Not weird at all if your oats are ‘quick’ ones (and even if they’re not). In order to make them cook more quickly, e.g., 1-minute oats, 5-minute oats, steel cut vs rolled, etc., they undergo processing you won’t find in oats that take longer to cook, i.e., overnight oats! Not to mention, if your oats are flavored à la Quaker’s instant oats, they’re packed with added sugar. Yummy, but not advised, at least not by me.
The more processed the oats, the more quickly they’ll metabolize and raise your blood sugar. A bump in blood sugar is met with a proportionate rise in insulin release (assuming you’re not afflicted with some form of metabolic disorder) since its job is to get the fuel packed away and restore your blood sugar to safer, usual levels. Insulin release, in turn, increases serotonin levels since they’re packaged together in the pancreas’ beta cells, and I’m betting you can guess where I’m going with this now.
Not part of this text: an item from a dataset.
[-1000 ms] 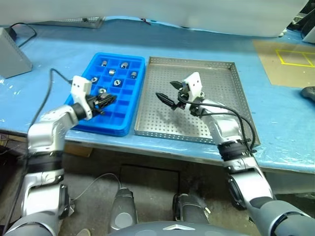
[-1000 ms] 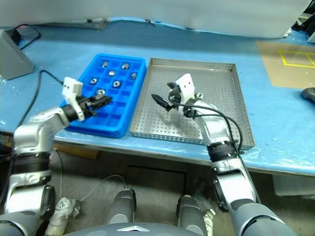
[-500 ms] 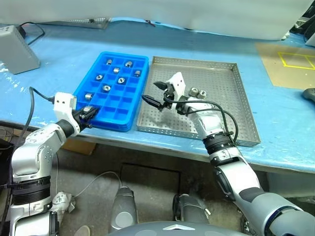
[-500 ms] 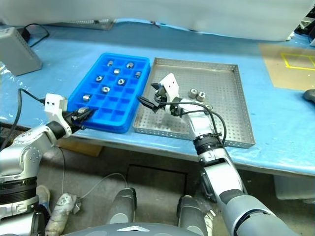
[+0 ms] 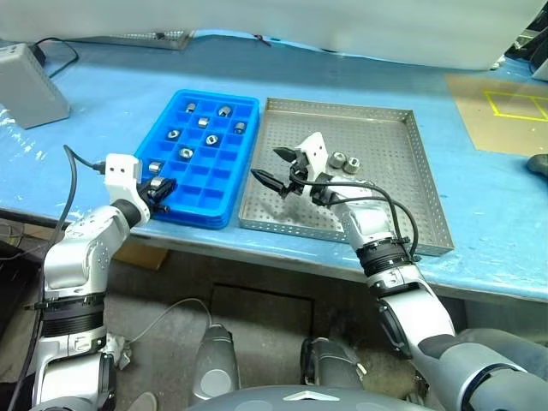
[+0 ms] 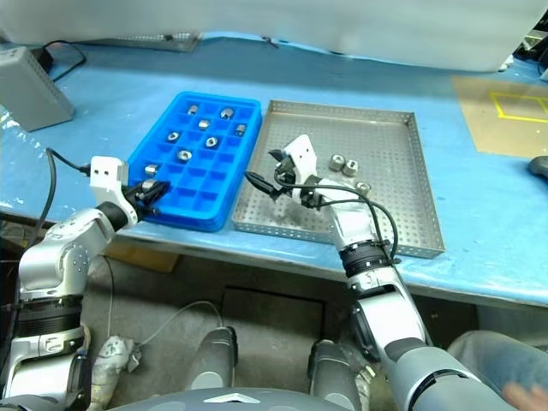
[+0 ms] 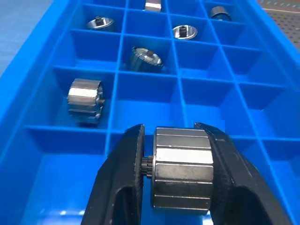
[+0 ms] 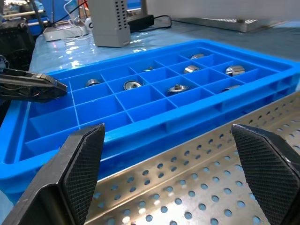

Serotonin is a mild sedative (and there’s something to do with tryptophan as a precursor, but I my understanding of the matter needs some refreshing) and your intake timing can make you nappy when you don’t want to be.
Anyway, pack a little protein with your oats and it will reduce the amount of serotonin release, even more so if you precede your oats consumption with the protein.